The Fayetteville Observer on the easing of coronavirus lockdowns:
Fayetteville and Cumberland County residents, with the rest of the state, are enjoying a loosening of the coronavirus lockdown. Eased restrictions on what businesses can open, where people can shop and how they can conduct worship services are part of the Phase 1 reopening that started at 5 p.m. on May 8.
Many additional businesses are allowed to open — as long as they maintain 50 percent capacity and enforce social distancing. These would include popular retail destinations like the Skibo Road stores, Cross Creek Mall and downtown Fayetteville. The state guidance also shifts from allowing local discretion in allowing parks to open (excluding playgrounds) to encouraging them to open. Fortunately in Cumberland County, the parks have already been open, giving residents many good (and appropriately distant) options for exercise, ranging from Lake Rim Park to the Cape Fear River Trail.
In Phase 1, we residents who had been encouraged to stay at home except to get food or medicine or other essential items or services can now venture out for commercial activity. This will feel more like what we consider normal.

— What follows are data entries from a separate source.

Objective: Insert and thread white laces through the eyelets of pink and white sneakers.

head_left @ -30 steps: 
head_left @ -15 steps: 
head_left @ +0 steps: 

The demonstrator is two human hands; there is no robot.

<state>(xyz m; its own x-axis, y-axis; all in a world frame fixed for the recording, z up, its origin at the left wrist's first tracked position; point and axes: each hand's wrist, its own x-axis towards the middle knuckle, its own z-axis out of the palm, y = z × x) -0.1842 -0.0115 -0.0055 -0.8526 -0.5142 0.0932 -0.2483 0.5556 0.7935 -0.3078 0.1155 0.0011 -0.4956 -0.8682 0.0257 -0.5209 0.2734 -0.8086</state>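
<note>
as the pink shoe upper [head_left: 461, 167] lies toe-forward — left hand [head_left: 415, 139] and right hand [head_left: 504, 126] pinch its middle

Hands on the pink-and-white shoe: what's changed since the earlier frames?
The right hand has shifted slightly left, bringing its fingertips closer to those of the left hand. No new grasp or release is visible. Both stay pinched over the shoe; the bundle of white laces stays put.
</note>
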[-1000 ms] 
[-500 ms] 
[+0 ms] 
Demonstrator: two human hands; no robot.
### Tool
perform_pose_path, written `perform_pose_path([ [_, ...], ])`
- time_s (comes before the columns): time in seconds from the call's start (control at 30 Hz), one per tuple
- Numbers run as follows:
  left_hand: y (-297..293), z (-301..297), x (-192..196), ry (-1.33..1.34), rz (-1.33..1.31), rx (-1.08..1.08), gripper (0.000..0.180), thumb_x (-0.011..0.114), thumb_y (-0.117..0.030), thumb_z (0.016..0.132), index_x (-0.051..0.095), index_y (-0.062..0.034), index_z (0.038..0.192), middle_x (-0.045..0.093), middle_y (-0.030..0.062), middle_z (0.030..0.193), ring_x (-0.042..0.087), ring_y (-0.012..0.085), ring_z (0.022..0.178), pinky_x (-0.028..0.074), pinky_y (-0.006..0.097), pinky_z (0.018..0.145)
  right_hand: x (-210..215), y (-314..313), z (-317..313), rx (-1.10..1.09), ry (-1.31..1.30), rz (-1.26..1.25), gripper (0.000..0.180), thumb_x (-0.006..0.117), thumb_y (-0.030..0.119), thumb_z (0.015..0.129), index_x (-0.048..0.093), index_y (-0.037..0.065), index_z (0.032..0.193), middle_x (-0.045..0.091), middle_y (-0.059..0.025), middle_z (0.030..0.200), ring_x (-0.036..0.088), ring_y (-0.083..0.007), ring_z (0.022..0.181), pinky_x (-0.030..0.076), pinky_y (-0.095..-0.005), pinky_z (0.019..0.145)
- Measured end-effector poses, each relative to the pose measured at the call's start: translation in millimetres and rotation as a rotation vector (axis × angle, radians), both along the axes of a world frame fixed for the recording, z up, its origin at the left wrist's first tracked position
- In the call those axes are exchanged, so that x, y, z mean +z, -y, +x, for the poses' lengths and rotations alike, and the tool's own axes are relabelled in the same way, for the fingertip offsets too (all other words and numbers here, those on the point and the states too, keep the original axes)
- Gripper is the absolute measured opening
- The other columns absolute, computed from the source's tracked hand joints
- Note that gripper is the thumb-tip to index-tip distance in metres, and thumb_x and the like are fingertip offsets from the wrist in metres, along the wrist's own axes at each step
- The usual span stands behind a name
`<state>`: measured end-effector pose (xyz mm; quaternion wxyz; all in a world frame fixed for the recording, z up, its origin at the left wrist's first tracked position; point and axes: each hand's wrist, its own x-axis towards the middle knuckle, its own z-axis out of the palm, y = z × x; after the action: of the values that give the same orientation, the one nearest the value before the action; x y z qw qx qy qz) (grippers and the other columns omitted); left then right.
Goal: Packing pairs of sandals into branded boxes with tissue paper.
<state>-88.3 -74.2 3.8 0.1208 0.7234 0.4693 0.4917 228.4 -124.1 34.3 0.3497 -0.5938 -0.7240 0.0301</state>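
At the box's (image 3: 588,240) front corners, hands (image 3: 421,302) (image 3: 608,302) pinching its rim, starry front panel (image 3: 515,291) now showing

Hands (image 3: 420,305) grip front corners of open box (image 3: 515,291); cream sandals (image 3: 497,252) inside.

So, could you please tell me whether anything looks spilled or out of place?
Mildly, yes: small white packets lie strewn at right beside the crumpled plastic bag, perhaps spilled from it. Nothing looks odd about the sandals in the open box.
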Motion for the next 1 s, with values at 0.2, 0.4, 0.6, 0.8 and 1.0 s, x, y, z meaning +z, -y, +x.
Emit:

All this news comes as welcome relief for desperate retailers and the officially stir-crazy customers who patronize them. However, we would urge everyone that as we venture out, proceed with caution, wear a cloth mask in public when distancing is not possible, and use sound judgment.
We were able to move into Phase 1 based on meeting certain benchmarks in our state’s response to the virus, including a leveling-off or decline in the number of COVID-19 patients being treated in hospitals and the percentage of positive tests. But that does not mean everything is hunky-dory; during the first week of May, the state moved past 500 deaths.
The head nurse in the unit that treats COVID-19 patients at Cape Fear Valley Medical Center told a TV reporter on May 7 that her unit is bracing for cases to rise in Phase 1. She said there were 34 patients under treatment by the unit at the time. The unit had been running between 17 and 19 patients, according to remarks made April 28 by Dr. Michael Zappa, who is Cape Fear Valley’s associate chief medical officer for acute care and emergency services.
These figures have broad implications not just for retailers but for churches and people of faith, who comprise a large segment of our community. Under Phase 1 guidance, churches can hold worship services outside with more than 10 people. The state says social distancing — i.e. 6 feet between worshipers — and other safety measures should be observed, but it does not place a limit on numbers of people.
Many congregations will be limited by the size of their property and other limitations. But even at churches where there is the space, leaders may decide it is better to continue to meet online or through other virtual means for now. The North Carolina Conference of the United Methodist Church, which includes Fayetteville churches, is recommending churches continue to meet online through Phase 3, although it leaves the final decision to individual congregations.
Church membership skews older and senior citizens are in a category more at-risk for the worst outcomes of COVID-19, the mainly respiratory illness caused by the novel coronavirus. But as we have pointed out before, seniors are not the only ones at risk. Fifty-one percent of state residents fall into that category because of age or underlying health conditions like diabetes, obesity, heart disease and other chronic illnesses, according to the N.C. Department of Health and Human Services.
That means every household, every individual will have to decide the degree to which they feel comfortable venturing out and enjoying the increased freedoms of Phase 1. Each of us should keep in mind that safety should be first — for ourselves and for our community.